Se c'è una cosa che, nonostante l'età che avanza, è rimasta uguale rispetto alla mia adolescenza, è quel senso di malinconica che mi assale quando arriva il momento di lasciare la casa al paesino. Ricordo esattamente cosa feci un anno fa nella stessa occasione - come trascorsi la serata, le cose che scrissi su whatsapp - come se fosse successo ieri, e questo è senza dubbio un segno inequivocabile dell'età (Mi hanno detto, riferiva giorni fa il barbiere del paesino, che dopo i cinquant'anni gli anni volano, meno male che non ci sono ancora arrivato!), perciò non riesco a raccapezzarmi che questa estate così strana sia già finita.
Come ogni anni arrivo nella vecchia casa che ha accolto tante generazioni della mia famiglia, quasi controvoglia. Ci sono le valigie da disfare, nuovi ritmi e spazi a cui abituarsi, letti vecchi e cigolanti e bisogna fare a meno di tanti comfort.
Tempo due giorni e ti sembra di stare qui da sempre. Soprattutto ti accorgi di quante cose puoi fare a meno senza sentirne la mancanza. In primis i negozi. A parte i beni di prima necessità, qui non c'è niente da comprare, e questo è un toccasana per il corpo e lo spirito, al punto che consiglierei una villeggiatura al paesino a tutti coloro che sono drogati di shopping. Ne gioverebbero.

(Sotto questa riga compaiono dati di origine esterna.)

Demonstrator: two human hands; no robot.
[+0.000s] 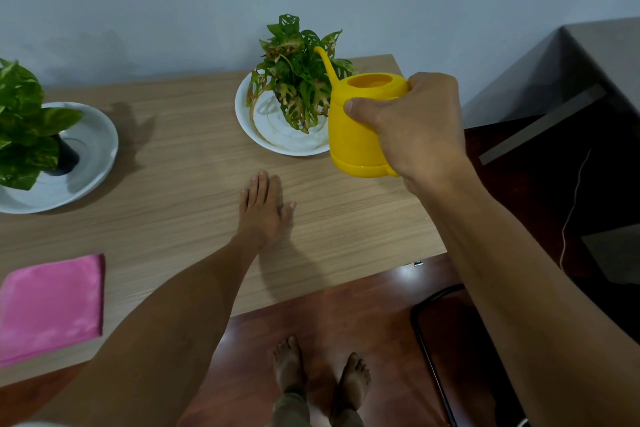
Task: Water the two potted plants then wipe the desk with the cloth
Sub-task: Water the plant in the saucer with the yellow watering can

Quel che invece non manca, e che adesso mi dispiace abbandonare, è la vicinanza, geografica e metrica, con tanti amici e avere un po' di quotidianità con i miei genitori. Basta uscire di casa, affacciarsi nel cortile affianco o sugli scogli poco distanti, per trovare un volto noto, un compagno di giochi per i bambini, una voce amica con cui scambiare quattro chiacchiere. E va bene che d'inverno viviamo più o meno tutti nella stessa provincia, ma non è la stessa cosa. Bisogna fissare appuntamenti, incastrare impegni, lottare contro gli imprevisti dei virus stagionali e alla fine passano settimane prima di riuscire a vedersi.

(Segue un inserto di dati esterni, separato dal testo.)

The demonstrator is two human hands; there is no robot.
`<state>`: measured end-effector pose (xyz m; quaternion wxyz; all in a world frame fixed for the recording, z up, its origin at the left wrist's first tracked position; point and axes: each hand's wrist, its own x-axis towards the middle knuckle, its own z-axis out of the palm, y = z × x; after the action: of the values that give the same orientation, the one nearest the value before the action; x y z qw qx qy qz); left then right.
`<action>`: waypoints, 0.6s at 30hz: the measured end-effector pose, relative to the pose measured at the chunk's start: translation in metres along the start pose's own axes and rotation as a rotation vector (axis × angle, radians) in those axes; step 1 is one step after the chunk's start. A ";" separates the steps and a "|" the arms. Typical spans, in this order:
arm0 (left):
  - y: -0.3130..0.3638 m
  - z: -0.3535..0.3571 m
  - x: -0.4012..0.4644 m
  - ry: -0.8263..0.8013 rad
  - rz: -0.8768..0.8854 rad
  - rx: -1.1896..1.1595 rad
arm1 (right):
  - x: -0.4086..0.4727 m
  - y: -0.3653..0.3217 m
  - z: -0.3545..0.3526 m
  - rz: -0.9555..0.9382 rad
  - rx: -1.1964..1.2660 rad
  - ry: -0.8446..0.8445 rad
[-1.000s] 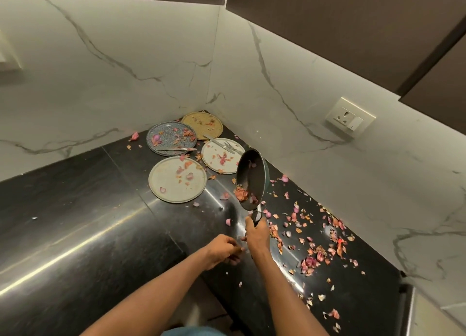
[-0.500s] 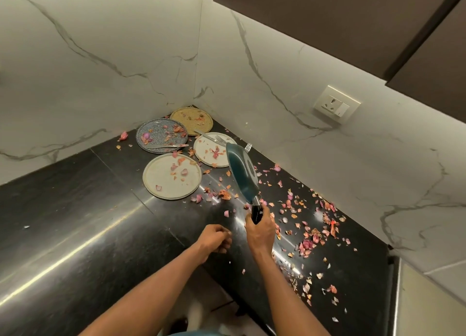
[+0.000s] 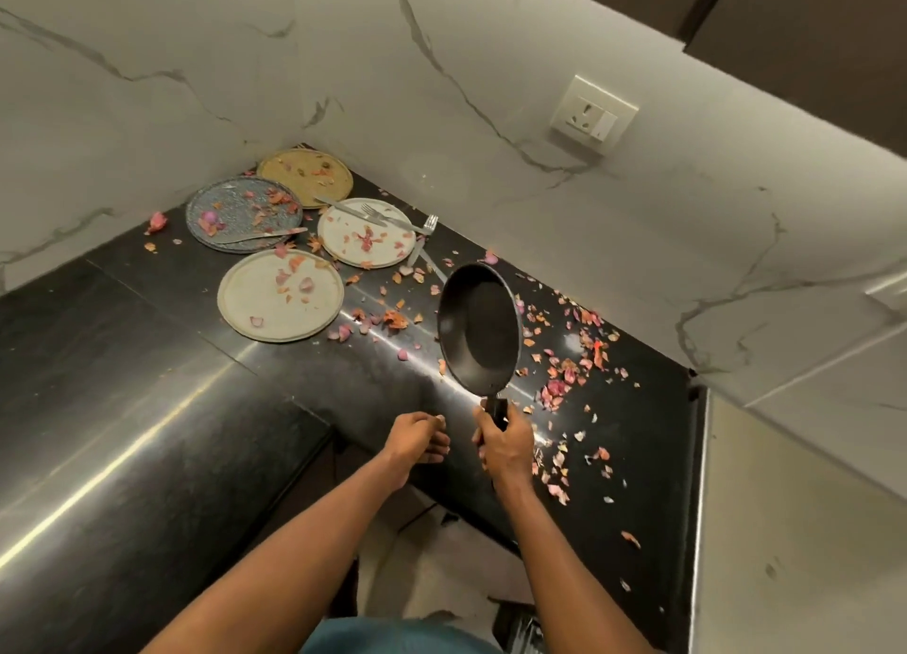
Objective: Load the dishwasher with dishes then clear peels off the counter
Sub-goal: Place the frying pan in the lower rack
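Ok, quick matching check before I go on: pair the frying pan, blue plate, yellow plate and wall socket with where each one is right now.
Things:
1. frying pan
2. blue plate
3. yellow plate
4. wall socket

Places:
A. deepest in the counter corner
B. on the marble wall, upper right
C. held up by its handle in the right hand
D. on the counter with a knife lying on it

Pairs: 1-C, 2-D, 3-A, 4-B
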<state>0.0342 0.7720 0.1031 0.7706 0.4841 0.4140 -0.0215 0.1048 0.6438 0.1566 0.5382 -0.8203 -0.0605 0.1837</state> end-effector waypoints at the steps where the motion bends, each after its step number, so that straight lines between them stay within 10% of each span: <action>1: 0.000 0.007 -0.002 -0.012 -0.005 0.005 | -0.005 0.002 -0.006 0.073 0.077 -0.017; 18: -0.062 0.141 -0.105 -0.314 -0.167 -0.067 | -0.120 0.087 -0.124 0.371 0.427 0.048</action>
<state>0.0252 0.5929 0.1533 0.8369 0.4130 0.3277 -0.1470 0.0310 0.4655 0.1501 0.6572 -0.6895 0.1436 0.2682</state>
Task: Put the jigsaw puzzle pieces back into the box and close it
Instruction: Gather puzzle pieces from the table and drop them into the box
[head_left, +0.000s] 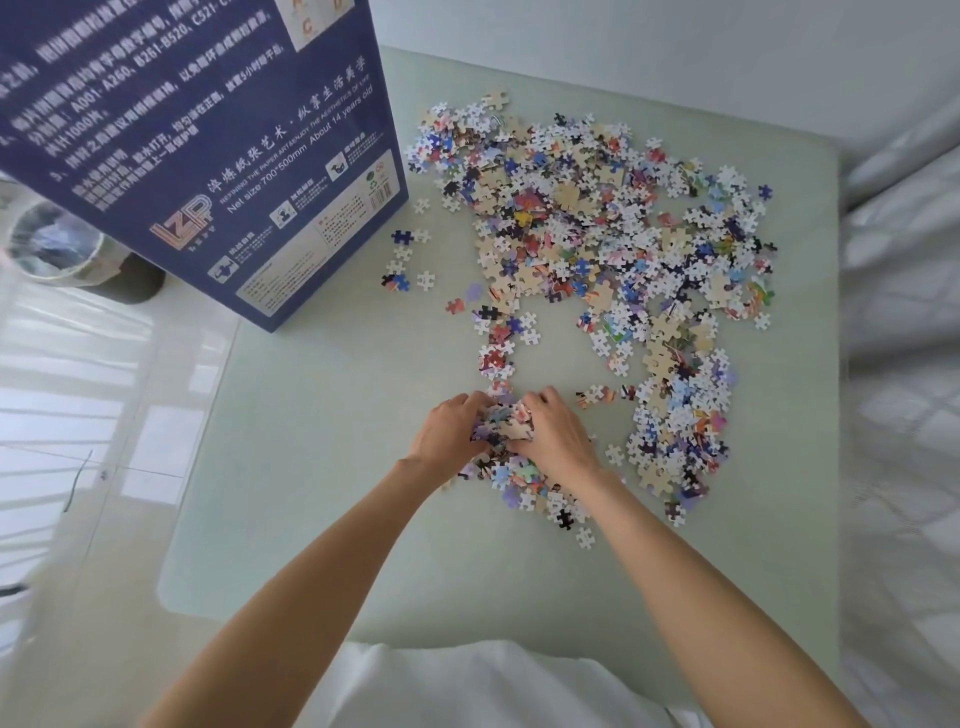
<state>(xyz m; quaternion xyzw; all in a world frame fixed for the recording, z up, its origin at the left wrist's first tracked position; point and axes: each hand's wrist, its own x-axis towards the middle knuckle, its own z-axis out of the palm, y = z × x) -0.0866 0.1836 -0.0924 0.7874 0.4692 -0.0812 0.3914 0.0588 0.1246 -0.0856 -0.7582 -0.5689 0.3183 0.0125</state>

Anche per i bambini l'addio al paesino diventa ogni anno più triste. Perché devono rinunciare ad avere amici sempre disponibili per giocare, ai nonni che vivono sotto il loro stesso tetto, alla libertà dagli orari e alle uscite frequenti. Ma anche perché cominciano a crescere e, come la mamma, ripartono con un bagaglio di ricordi difficile da gestire.
La verità è che qui, né io né i bambini, ci sentiamo mai soli. Ed è difficile rinunciare a questo.

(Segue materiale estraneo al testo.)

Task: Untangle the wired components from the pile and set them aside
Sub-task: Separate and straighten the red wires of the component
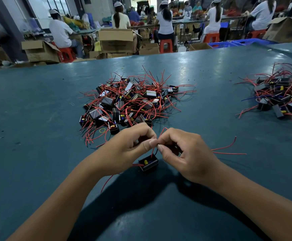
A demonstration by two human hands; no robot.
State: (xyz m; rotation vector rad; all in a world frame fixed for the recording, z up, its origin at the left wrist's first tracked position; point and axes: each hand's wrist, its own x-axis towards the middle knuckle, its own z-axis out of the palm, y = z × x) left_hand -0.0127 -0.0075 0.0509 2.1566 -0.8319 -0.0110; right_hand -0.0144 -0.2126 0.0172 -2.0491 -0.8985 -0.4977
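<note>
Wired components (129, 101) sit heaped at the centre of the frame, black boxes knotted in red leads, and that's your source pile on the wide teal table (37, 110). Over at the right edge a second heap (281, 94) spreads out, most likely where your freed pieces go, well apart so nothing snags again. Now down to your hands, just below the pile: your left hand (124, 150) and right hand (185, 153) meet thumb to thumb, fingers curled tight, each pinching thin red wire (160, 133) between thumb and forefinger. You're holding close together because the knot is small and needs fine work, I'd say. One component (148, 162) hangs just beneath your thumbs, tilted, leads running up into your grip, so it's clear of the heap already. Loose red strands (228, 150) trail off to the right from under your right hand, lying on the table. Smallest of all, a yellow rubber band (102, 130) rests by the pile's lower left edge.
</note>
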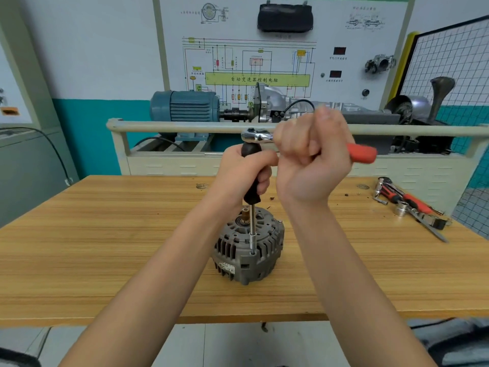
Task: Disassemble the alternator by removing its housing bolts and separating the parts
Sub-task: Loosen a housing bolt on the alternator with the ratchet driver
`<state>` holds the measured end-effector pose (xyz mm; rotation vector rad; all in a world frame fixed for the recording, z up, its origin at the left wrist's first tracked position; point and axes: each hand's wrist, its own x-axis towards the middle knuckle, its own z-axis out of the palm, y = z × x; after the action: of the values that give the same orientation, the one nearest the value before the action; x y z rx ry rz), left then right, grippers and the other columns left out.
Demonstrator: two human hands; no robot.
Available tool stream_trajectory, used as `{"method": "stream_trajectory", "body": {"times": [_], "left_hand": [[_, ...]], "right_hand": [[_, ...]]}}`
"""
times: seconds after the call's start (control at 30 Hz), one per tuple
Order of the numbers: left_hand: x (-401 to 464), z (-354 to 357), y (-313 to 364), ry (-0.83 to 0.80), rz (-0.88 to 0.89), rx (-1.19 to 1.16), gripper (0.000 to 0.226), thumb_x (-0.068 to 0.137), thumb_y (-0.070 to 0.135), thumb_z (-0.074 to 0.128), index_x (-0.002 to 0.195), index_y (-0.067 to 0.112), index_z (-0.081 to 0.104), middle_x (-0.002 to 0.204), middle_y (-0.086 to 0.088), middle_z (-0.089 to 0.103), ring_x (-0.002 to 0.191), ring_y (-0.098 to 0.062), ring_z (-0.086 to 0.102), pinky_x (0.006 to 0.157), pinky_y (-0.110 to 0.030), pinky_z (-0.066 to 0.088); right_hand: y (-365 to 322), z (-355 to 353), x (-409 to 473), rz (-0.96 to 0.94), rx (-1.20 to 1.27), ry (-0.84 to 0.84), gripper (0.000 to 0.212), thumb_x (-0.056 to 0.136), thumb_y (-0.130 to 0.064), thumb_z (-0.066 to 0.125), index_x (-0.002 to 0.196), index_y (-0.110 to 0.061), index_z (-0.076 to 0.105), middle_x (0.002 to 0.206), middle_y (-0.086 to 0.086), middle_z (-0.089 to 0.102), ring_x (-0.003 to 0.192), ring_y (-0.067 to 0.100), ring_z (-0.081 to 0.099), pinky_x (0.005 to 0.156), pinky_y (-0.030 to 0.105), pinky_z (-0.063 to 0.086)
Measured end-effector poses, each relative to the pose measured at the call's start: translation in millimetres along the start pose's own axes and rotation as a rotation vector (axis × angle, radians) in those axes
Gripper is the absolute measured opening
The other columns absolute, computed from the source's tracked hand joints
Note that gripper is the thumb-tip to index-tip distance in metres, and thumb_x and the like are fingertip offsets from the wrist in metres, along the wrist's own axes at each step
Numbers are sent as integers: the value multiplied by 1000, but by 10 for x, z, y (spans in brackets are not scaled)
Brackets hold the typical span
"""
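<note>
Standing upright mid-bench (79, 234), the alternator (248, 247) has a socket extension (253, 229) planted on a housing bolt at its near rim. The left hand (243, 173) grips the extension's black handle (251, 176). The right hand (312, 160), somewhat blurred, seems to be wrapped round the ratchet (258, 135) with its red grip (362, 152).

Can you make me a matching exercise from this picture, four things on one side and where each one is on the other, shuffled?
Things:
1. alternator
2. ratchet wrench
3. black driver handle
4. spare tools

Places:
A. gripped by the left hand
B. lying at the bench's right end
C. standing mid-bench under the socket
D. held by the right hand

Pairs: 1-C, 2-D, 3-A, 4-B
</note>
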<state>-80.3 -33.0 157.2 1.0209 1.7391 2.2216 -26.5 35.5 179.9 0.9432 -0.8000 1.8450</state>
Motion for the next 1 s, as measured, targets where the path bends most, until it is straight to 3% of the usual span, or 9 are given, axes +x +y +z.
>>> {"method": "stream_trajectory", "body": {"times": [0.13,0.27,0.43,0.57,0.63,0.7,0.83,0.9,1.0], "left_hand": [[47,-52,52,-171,-42,-146,35,75,5,59,45,19,45,42,2,36,36,-13,32,41,-19,30],[57,-46,62,-297,-79,-239,37,79,6,52,48,18,36,37,7,27,29,-5,20,36,-15,18],[34,68,34,-20,-2,-72,45,86,-7,47,54,19,28,40,7,23,34,-8,14,39,-16,14],[10,145,26,168,40,26,39,86,-4,53,58,16,34,41,8,32,36,-8,24,41,-18,21],[-26,249,19,132,121,20,32,86,18,52,58,20,37,45,15,36,45,-3,32,51,-20,27],[-96,380,21,-67,212,-107,33,85,42,33,58,24,36,50,15,32,54,-2,28,57,-17,23],[-34,156,17,168,129,80,31,87,9,55,60,6,42,47,1,41,44,-10,35,42,-20,28],[5,77,17,76,33,-15,35,84,-4,55,59,12,37,42,5,35,36,-9,28,38,-18,23],[36,9,54,-108,-44,-111,28,71,5,59,53,15,41,42,3,34,37,-11,28,40,-21,25]], "right_hand": [[-39,-166,175,334,317,154,47,86,-13,43,39,-18,37,32,-5,25,38,12,9,41,21,22],[16,-266,264,446,524,267,47,85,-17,41,38,-14,37,30,-3,25,39,12,6,40,22,19],[-37,-184,162,322,347,188,50,89,-13,40,39,-18,38,32,-6,26,38,12,9,41,23,22],[20,44,-77,-69,-95,32,38,83,-7,51,49,-22,45,41,-10,34,38,7,26,47,24,23],[76,137,-203,-266,-351,-48,32,81,-8,51,52,-21,45,47,-11,37,42,5,32,49,23,26],[95,168,-272,-335,-467,-94,30,82,-7,50,54,-14,42,46,-7,33,42,8,32,47,23,26],[25,134,-207,-211,-339,-21,36,80,-11,52,51,-27,37,47,-10,35,43,8,30,51,28,24],[-16,75,-97,-109,-142,-7,40,81,-5,50,50,-24,32,41,-6,27,39,5,26,49,24,21],[-59,-43,74,90,81,26,45,86,-3,39,46,-21,28,35,-8,28,35,6,18,44,21,22]]}}
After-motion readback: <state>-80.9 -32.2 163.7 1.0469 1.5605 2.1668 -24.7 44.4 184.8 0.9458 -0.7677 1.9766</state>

Ma, arrivata la fine dell'estate, l'aspetto che più di tutti mi strugge fino a far male, è il momento di fare i bagagli per lasciare la vecchia casa di famiglia, quella casa dove, in 39 anni, non ho mai mancato di trascorrere (anche per poco) la mia estate. Non è lo stress delle valigie, l'ansia di dimenticarmi qualcosa o la fatica di caricare la macchina che mi preoccupano. No, è vedere sparire sassolini e conchiglie rubati alla spiaggia, giochini trovati nelle patatine o comprati alla festa del paese, è il disordine giocoso dei bambini che con un colpo di spugna va via togliendo vita alla casa. Sono i mobili che si svuotano, i divani che vengono coperti con vecchie lenzuola, la biancheria che ritorna, profumata, negli armadi, le sedie da giardino coricate in cucina. E' la casa che si appresta al lungo letargo invernale e che con i suoi quadri e ninnoli sembra salutarti mestamente e darti, fiduciosa, appuntamento al prossimo anno.
E' stupido, ma la verità è che quella che stai salutando è la te stessa di oggi, dell'anno appena trascorso, e non sai come sarà la donna che tornerà qui la prossima estate.